Never once on this blog or in our books do we say that a Christian abuse victim needs redemption. If an abuse victim is not a Christian, sure, she needs redemption, like every unsaved person does. But a believer in Christ has been redeemed.

At ACFJ we may talk about how a Christian victim of abuse — like all Christians — is called to sanctification: the Bible exhorts all believers to develop a more and more Christ-like character throughout the rest of their days on this earth. But we never say the victim needs redemption. And it is insulting for CCEF to talk about Christian victims as ‘needing redemption’ because it means that the victims are not saved — that they are still dead in their sins and heading to hell without Christ.

I believe that CCEF, Peacemakers and their ilk have been using the word ‘redemption’ very sloppily and without any concern for how their use of it insults Christian victims of abuse.

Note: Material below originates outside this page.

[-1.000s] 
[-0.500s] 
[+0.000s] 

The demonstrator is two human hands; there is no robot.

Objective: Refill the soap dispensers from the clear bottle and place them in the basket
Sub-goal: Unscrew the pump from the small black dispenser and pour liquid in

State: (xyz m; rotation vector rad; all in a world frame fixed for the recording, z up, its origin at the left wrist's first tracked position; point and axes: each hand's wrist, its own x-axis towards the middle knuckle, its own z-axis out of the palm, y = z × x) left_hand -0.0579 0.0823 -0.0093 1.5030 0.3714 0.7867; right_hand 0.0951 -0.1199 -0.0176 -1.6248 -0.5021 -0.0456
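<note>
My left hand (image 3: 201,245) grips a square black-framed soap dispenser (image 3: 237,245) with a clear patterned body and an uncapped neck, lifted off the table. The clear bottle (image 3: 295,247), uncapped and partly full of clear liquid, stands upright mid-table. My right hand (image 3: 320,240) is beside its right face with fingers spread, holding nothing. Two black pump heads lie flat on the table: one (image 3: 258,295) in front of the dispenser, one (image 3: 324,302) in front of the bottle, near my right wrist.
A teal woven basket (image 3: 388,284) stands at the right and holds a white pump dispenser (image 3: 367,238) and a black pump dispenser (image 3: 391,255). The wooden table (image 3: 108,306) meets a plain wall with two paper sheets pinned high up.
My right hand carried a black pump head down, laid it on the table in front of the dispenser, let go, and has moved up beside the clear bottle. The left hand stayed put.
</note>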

What do you think? Do you hear the statement that ‘Christian victims of abuse need redemption’ as an insult? Do you see it as besmirching victims?

~ ~ ~ ~ ~

*The full text of the CCEF booklet has also been published as ‘Pastoral Responses to Domestic Violence’ (Chapter 14 of Pastoral Leadership for Manhood and Womanhood, Wayne Grudem & Denis Rainey, eds.)  The sentence I quoted at the start of this post can be see on p 271 of that volume in Google books.